BGH Beschluss v. - VII ZB 17/16

Wiedereinsetzungantrag nach Versäumung der Berufungsfrist: Anforderungen an die Ausgangs- und Erledigungskontrolle bei Telefaxübersendung fristgebundener Schriftsätze

Leitsatz

Zur Ausgangskontrolle von per Telefax zu übermittelnden fristgebundenen Schriftsätzen gehört neben der Anordnung des Rechtsanwalts, dass die Frist im Fristenkalender nach Übermittlung des Telefaxes erst dann gestrichen werden darf, wenn anhand des Sendeberichts und gegebenenfalls des Inhalts der Akte geprüft worden ist, ob die Übermittlung vollständig und an den richtigen Empfänger erfolgt ist, außerdem die Anordnung, dass am Ende eines jeden Arbeitstags eine Bürokraft damit beauftragt wird zu überprüfen, ob überhaupt ein Sendebericht vorliegt; einer - erneuten - inhaltlichen Überprüfung des Sendeberichts bedarf es bei dieser Erledigungskontrolle hingegen nicht (Anschluss an Rn. 12).

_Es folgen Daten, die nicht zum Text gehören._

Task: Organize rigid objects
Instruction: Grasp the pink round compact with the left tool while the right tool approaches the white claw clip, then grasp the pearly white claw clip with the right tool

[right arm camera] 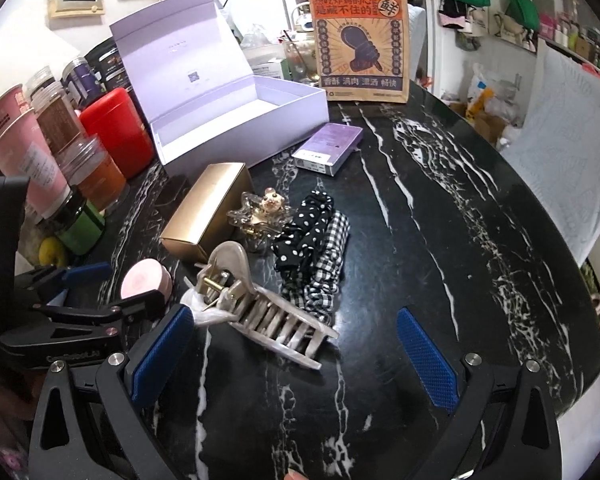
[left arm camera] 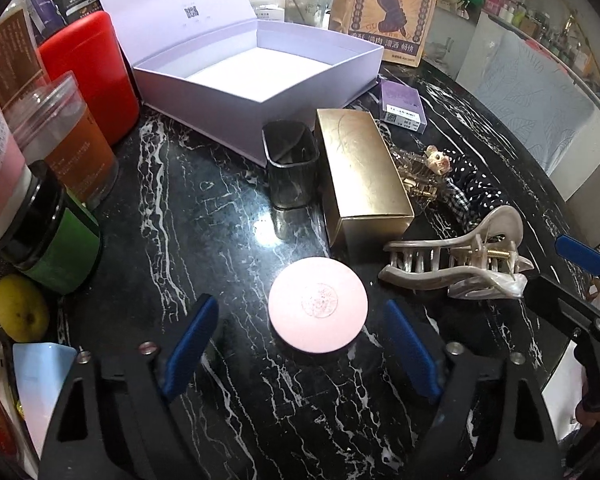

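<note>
Left wrist view: left gripper (left arm camera: 300, 354) low over the black marble table (left arm camera: 204, 220), fingers (left arm camera: 190, 350) apart on either side of a round pink compact (left arm camera: 318, 312), pads clear of its edge, nothing gripped. Compact flat on the table, just in front of a gold box (left arm camera: 362, 178). Beside the gold box, a small dark square cup (left arm camera: 290, 168), upright. Behind both, an open lilac box (left arm camera: 260, 76), lid raised, bare inside. Right of the compact, a pearly hair claw (left arm camera: 456, 262) lying on its side; farther back, a clear clip with a small animal figure (left arm camera: 428, 170), dotted and checked scrunchies (left arm camera: 472, 192), a small purple carton (left arm camera: 402, 106), a printed paper bag (left arm camera: 384, 10). Along the left edge, a red canister (left arm camera: 94, 76), jars and cups.

Right wrist view: right gripper (right arm camera: 296, 354) with fingers (right arm camera: 426, 360) spread wide, empty, over bare table near the toothed end of the hair claw (right arm camera: 256, 308); left pad close to the claw's hinge end, contact unclear. Compact (right arm camera: 146, 282) seen between the other gripper's fingers at far left.
</note>
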Motion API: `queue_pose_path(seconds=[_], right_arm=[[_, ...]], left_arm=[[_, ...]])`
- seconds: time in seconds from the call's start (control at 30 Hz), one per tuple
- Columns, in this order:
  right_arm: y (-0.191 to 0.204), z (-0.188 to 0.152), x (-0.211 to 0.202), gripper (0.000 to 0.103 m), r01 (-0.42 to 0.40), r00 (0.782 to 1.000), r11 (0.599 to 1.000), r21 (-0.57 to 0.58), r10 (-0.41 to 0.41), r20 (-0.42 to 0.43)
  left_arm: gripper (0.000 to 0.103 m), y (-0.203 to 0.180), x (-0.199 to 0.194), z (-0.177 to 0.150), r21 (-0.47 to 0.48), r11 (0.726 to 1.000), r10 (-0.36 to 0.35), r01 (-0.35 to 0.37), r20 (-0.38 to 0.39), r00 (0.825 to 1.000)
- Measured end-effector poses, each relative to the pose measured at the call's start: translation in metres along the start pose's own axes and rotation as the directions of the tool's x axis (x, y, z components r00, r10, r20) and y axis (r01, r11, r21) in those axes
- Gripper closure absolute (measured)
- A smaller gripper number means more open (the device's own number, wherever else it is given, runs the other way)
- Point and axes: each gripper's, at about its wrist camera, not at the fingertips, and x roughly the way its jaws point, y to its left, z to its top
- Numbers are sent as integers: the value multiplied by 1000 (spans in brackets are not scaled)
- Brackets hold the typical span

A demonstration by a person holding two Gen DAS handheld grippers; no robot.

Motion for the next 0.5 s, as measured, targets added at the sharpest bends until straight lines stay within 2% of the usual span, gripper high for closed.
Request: queue_pose_path(seconds=[0.1, 0.17, 0.2, 0.4, 0.5], right_arm=[[-1, 1, 1, 0, -4, 1000, 1000, 4, 4, 0], [0, 3, 2, 0, -3, 1000, 1000, -1, 3, 3], [0, 3, 2, 0, -7, 1000, 1000, -6, 7, 5], [9, 6, 6, 2, -68, 998, 997, -39, 68, 6], [16, 7, 11, 11, -109, 994, 992, -61, 109, -6]], left_arm=[[36, 1, 4, -2, -2, 1000, -6, 6, -17, 1000], [49, 2, 7, -3, 1, 1000, -26, 26, -25, 999], [52, 0, 6, -3, 12, 1000, -20, 20, -13, 1000], [53, 0, 6, -1, 26, 999, -27, 27, -7, 1000], [53, 4, 7, 1, 16, 1000, -22, 22, -9, 1000]])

Gesetze: § 85 Abs 2 ZPO, § 233 ZPO, § 234 ZPO, § 517 ZPO

Instanzenzug: OLG Rostock Az: 4 U 178/15vorgehend LG Stralsund Az: 4 O 334/09

Gründe

I.

1Der Kläger nimmt die Beklagte unter anderem auf Schadensersatz wegen mangelhafter Bauleistungen in Anspruch. Das Landgericht hat die Klage teilweise abgewiesen. Gegen das am zugestellte Urteil hat der Kläger mit Schriftsatz vom , der am bei dem Berufungsgericht eingegangen ist, Berufung eingelegt.

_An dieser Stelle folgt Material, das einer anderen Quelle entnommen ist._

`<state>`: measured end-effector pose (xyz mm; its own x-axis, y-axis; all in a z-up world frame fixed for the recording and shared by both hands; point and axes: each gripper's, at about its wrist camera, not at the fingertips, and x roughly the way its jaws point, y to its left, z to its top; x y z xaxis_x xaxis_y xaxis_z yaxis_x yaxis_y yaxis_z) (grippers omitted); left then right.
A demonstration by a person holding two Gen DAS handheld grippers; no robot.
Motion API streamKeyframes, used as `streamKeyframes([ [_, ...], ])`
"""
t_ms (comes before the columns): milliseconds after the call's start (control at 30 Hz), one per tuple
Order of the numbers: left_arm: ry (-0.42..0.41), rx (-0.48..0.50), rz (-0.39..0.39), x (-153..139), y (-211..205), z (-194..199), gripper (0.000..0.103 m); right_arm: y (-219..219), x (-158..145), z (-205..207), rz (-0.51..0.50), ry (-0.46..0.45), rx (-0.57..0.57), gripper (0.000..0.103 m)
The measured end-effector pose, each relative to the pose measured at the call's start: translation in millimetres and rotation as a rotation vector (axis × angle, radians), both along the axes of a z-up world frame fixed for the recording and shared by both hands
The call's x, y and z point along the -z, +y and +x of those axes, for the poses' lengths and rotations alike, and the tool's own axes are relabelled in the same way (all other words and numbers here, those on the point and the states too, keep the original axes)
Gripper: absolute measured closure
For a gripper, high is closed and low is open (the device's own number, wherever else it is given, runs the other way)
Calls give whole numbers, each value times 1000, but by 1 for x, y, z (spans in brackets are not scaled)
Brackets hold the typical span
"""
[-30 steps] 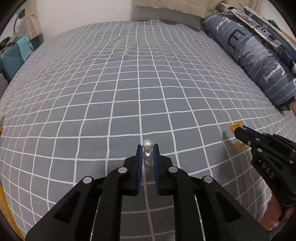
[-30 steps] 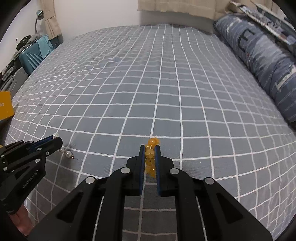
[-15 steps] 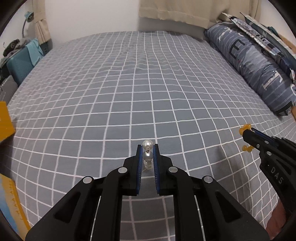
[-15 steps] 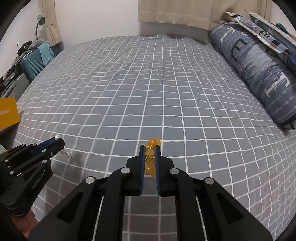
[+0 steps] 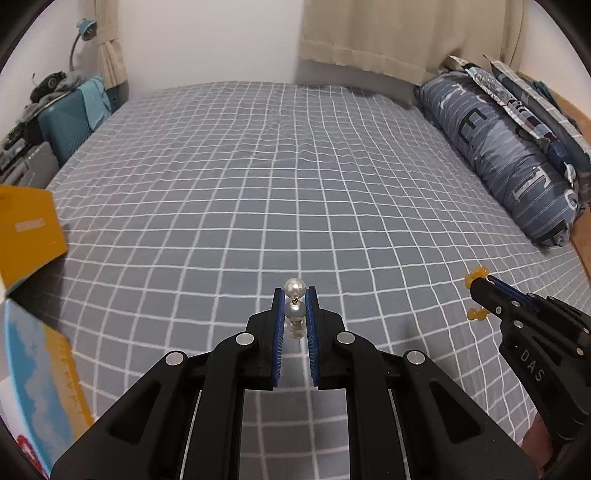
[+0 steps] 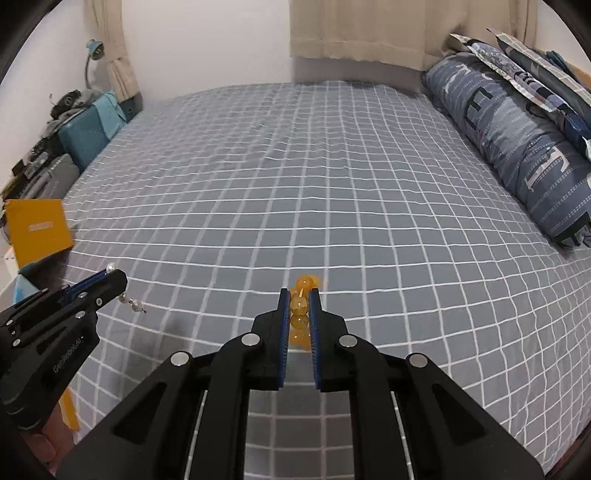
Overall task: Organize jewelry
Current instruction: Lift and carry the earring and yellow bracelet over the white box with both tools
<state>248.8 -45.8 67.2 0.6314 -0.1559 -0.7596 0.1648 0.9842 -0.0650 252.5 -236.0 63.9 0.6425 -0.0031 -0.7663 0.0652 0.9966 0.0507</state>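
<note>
The left gripper is clenched on a string of pearl beads, pinched between its blue pads, with one pearl standing above the fingertips and the rest running down between them. In the right wrist view the same gripper shows at the left edge, with a few pearls dangling free beneath its tip, clear of the bedspread. The right gripper is clenched on a string of amber beads, a small cluster poking out past the fingertips; from the left wrist view that gripper sits at the right edge with amber beads showing above and below its tip.

Compared with a second ago, both grips are unchanged, but both tools have risen and tipped back: the curtain, the wall and the blue desk lamp now fill the top of each view, where before the checked bedspread ran almost to the top. The yellow box at the left edge of the bed has come far more fully into sight, and a blue and yellow card now shows below it. The long striped pillow lies along the right side of the bed
</note>
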Motion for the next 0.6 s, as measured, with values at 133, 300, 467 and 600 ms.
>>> streamKeyframes([
  [133, 10, -24, -2, -9, 23, -14, 92, 22, -12, -15, -2, -27, -13, 94],
  [300, 4, -57, -12, -23, 59, -33, 92, 56, -30, -31, -5, -60, -57, 94],
  [467, -13, -102, -10, -38, 99, -52, 92, 91, -45, -43, -1, -85, -109, 94],
  [600, -15, -143, -17, -47, 136, -66, 92, 125, -54, -50, 6, -104, -161, 93],
])
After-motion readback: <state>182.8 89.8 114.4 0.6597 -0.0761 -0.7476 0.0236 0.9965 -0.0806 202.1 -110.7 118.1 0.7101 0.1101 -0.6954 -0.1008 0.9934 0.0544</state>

2Nach telefonischem Hinweis des Vorsitzenden des Berufungsgerichts vom , dass die Berufung mit Verspätung eingegangen sein dürfte, hat der Kläger mit Schriftsatz vom , am selben Tag per Telefax beim Berufungsgericht eingegangen, beantragt, ihm gegen die Versäumung der Berufungsfrist Wiedereinsetzung in den vorigen Stand zu gewähren.

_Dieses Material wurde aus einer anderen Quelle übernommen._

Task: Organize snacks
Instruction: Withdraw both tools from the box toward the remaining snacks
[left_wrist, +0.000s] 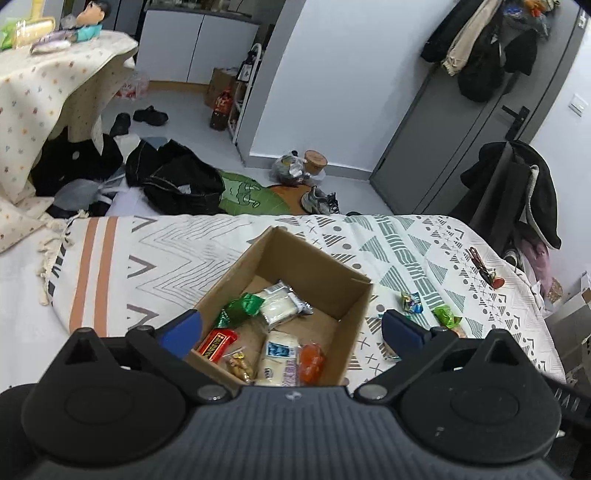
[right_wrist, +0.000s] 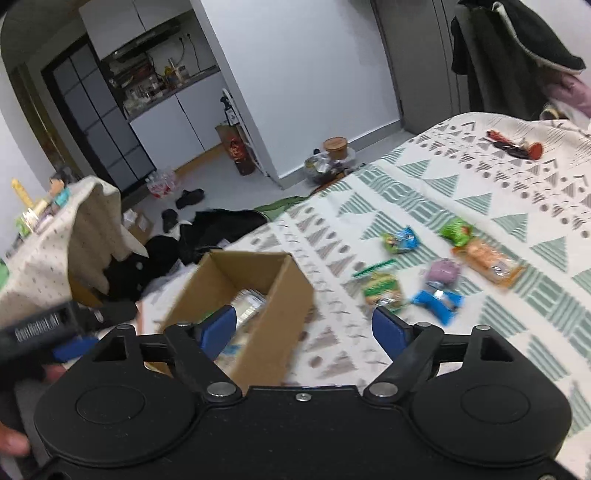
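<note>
Left gripper (left_wrist: 291, 330) spread wide and empty above cardboard box (left_wrist: 317, 273) holding wrapped snacks (left_wrist: 279, 304), right gripper (right_wrist: 304, 326) also wide, empty, loose snack packets (right_wrist: 436, 280) on patterned bedspread (right_wrist: 461, 192) at two o'clock from box

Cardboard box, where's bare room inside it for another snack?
The cardboard box has bare floor in its far corner and right side, beyond the white packet. The near end is crowded: red packet, orange snack.
</note>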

3Zur Begründung hat der Kläger unter Vorlage zweier eidesstattlicher Versicherungen seiner Prozessbevollmächtigten, einer eidesstattlichen Versicherung der Rechtsanwaltsfachangestellten F. sowie beglaubigter auszugsweiser Kopien des Fristenkalenders und des Postausgangsbuchs im Wesentlichen Folgendes ausgeführt: Die Kanzlei der Prozessbevollmächtigten sei so organisiert, dass jedem der Partner eine langjährig tätige Rechtsanwaltsfachangestellte zugeordnet sei. Dem diesen Rechtsstreit bearbeitenden Prozessbevollmächtigten Rechtsanwalt F., der auch die Berufungsschrift unterschrieben habe, sei die langjährig tätige, äußerst erfahrene und zuverlässige Rechtsanwaltsfachangestellte F. seit über sieben Jahren zugeordnet.

4Es bestehe seit Jahren die generelle Kanzleianordnung, dass grundsätzlich sämtliche fristwahrenden Schriftsätze, ob am Tag des Ablaufs der Frist oder davor, vorab per Fax an das entsprechende Gericht zu senden und im Fristenbuch notierte Fristen erst nach Kontrolle des Sendeberichts zu streichen seien. Für den Fall einer urlaubs- oder krankheitsbedingten Abwesenheit einer Bürokraft existierten klare Vertretungsregelungen. Zudem werde das Fristenbuch vor Ende eines jeden Arbeitstags von der Büroleiterin bzw. ihrer Vertretung daraufhin geprüft, ob alle Fristen des Tages als erledigt gelöscht seien.

5Die vom datierende Berufungsschrift sei von der Rechtsanwaltsfachangestellten F. am im Entwurf gefertigt und von dem Rechtsanwalt F. am späten Nachmittag des zur Ausfertigung für den verfügt und persönlich auf ihren Arbeitsplatz gelegt worden. Die Ausfertigung sei Herrn Rechtsanwalt F. am Vormittag des zur Unterschrift mit entsprechenden Abschriften vorgelegt, von diesem persönlich unterschrieben und sodann Frau F. um ca. 12.00 Uhr persönlich zur Absendung übergeben worden.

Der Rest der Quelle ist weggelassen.